Having amassed an impressive filmography over the years, with his role as Dr. Carlisle Cullen in The Twilight Saga being one of his most recognisable, Facinelli reveals that the challenge of being on both sides of the camera this time around was a lot more difficult than he imagined.
“I knew that I didn’t want to be the lead, because it would have been too much to do. So I gave myself a smaller role to have fun, but on those days I had to come to work in costume, I didn’t want to have to go through hair and makeup because I didn’t have time, so I just wore a baseball cap, but then as I’m acting I’m also thinking the whole time, ‘Am I in frame?’ and there’s like ten thousand things going through my mind at the same time. I give a lot of credit to people who can direct themselves in the lead.
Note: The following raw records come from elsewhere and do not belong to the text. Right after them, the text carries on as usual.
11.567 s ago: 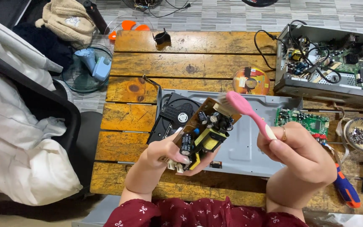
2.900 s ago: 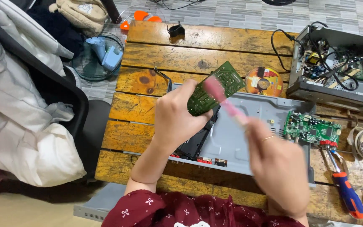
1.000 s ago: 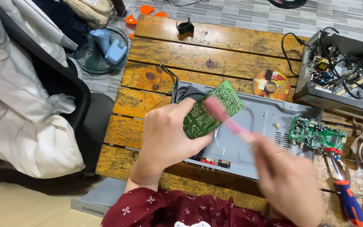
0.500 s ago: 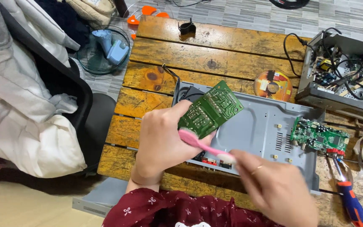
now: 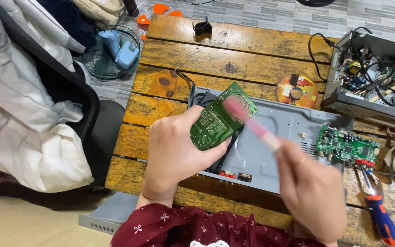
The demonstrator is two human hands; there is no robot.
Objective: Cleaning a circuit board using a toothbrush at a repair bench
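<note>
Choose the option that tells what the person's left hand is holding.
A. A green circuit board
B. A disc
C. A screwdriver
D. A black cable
A. The left hand grips a green circuit board above the grey metal chassis, while the right hand brings a pink brush to the board; the disc and screwdriver lie on the wooden table.

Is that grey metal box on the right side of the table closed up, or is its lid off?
Open. The grey metal box has no top cover: its circuit boards and tangled black cables show from above.
</note>
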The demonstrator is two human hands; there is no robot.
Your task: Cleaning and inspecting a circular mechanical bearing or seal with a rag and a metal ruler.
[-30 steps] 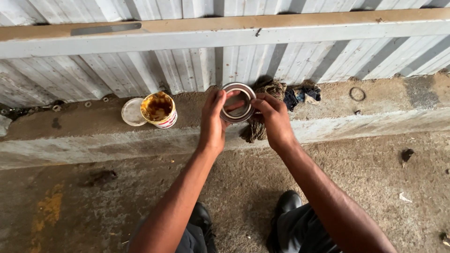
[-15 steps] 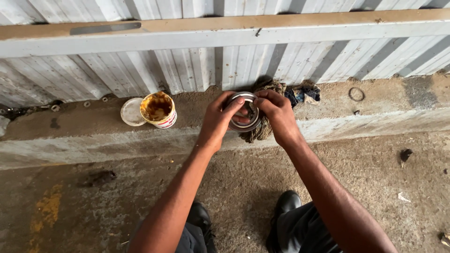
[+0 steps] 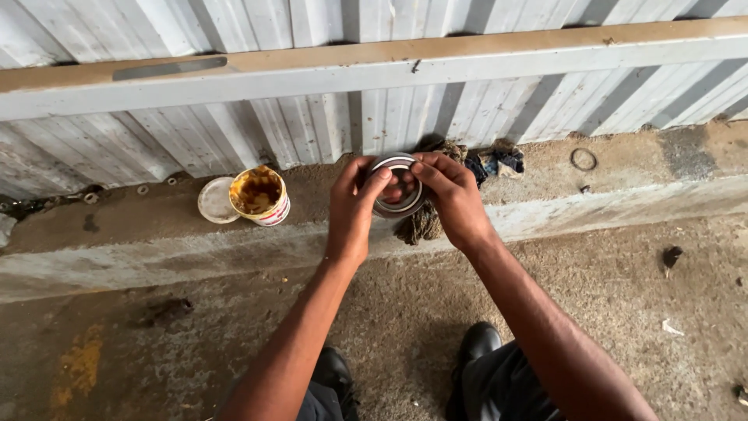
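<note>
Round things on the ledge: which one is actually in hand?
The metal ring, gripped between left hand and right hand. The open tub, white lid and thin ring lie untouched.

Arms: bare from wrist to past the elbow, no sleeves in view.
Left hand (image 3: 352, 209): bare, no glove, ring or watch.
Right hand (image 3: 450, 201): bare, no glove, ring or watch.
Trousers (image 3: 520, 383): dark grey cloth, seen at both knees.
Shoes (image 3: 477, 343): black, smooth, rounded toes, slight shine.
</note>
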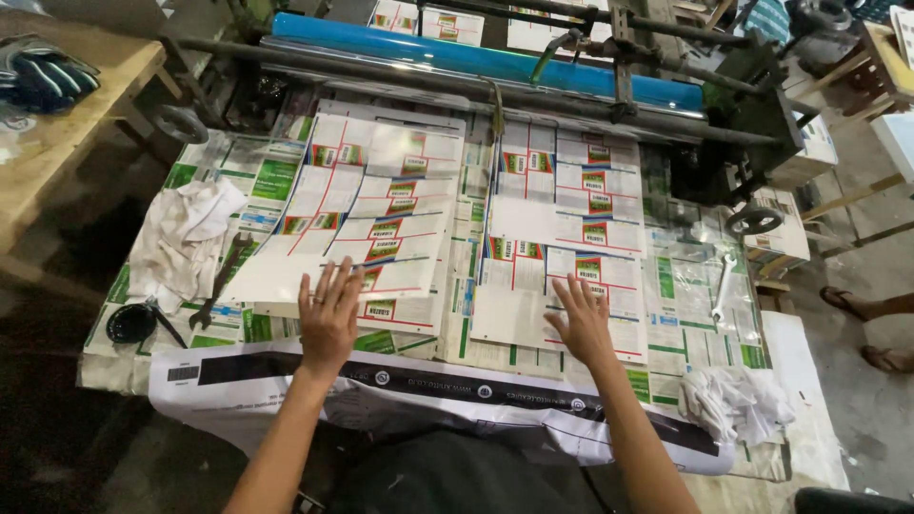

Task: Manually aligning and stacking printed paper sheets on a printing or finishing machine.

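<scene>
Workshop table [143, 352], printed sheets [381, 219], flat hands

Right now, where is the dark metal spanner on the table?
In the head view, the dark metal spanner lies on the table's left side, against the crumpled white rag, left of the left hand and above the round black lid.
</scene>
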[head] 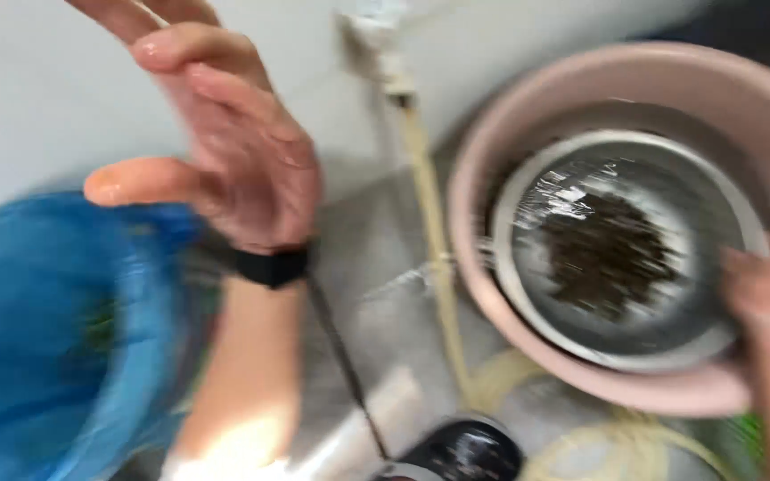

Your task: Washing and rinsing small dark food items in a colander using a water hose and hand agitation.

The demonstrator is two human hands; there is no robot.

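Note:
My left hand (225, 151) is raised over the floor with wet fingers spread and nothing in it; a black band circles its wrist. It hovers beside a blue tub (55, 338) at the lower left. My right hand (764, 294) grips the right rim of a metal bowl (528, 303) that holds water and a dark clump of small bits (608, 254). The metal bowl sits inside a larger pink basin (492, 125). The whole picture is blurred by motion.
A pale hose (430, 205) runs down the grey floor between the tub and the basin and coils near the bottom. A dark round object (465, 450) lies at the bottom edge. A thin dark rod (340, 356) crosses the floor.

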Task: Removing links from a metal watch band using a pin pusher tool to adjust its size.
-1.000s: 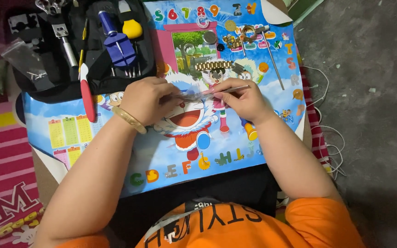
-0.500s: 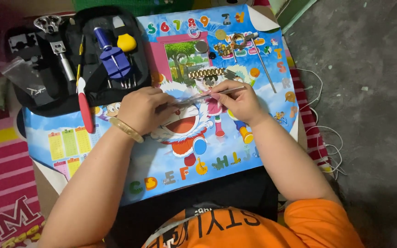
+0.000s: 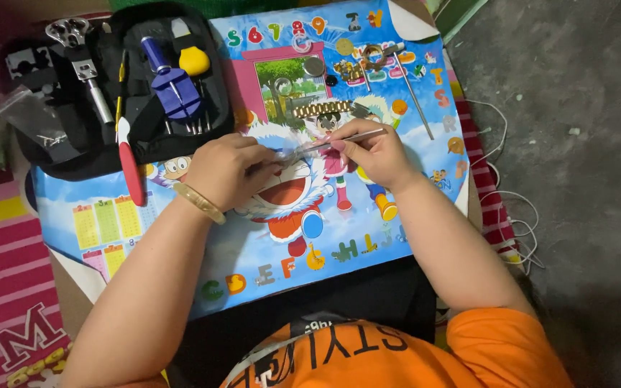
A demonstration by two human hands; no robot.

It’s a LOT. But maybe I’ll grow to do it and be like a Clint Eastwood,” he says with tongue in cheek.
With a taste for directing, and a natural flair for exploiting the genre to its fullest, there’s no rest for Facinelli – he’s already working on his next directorial endeavour.
“For me as a director, I like moving on to different things. So I did a dramedy with that first movie, and this one is a Hitchcockian psychological thriller, and then my next film that I wrote, and want to direct next year, is more like an epic Scarface movie. So yeah, like my acting career, I like to be able to jump around.”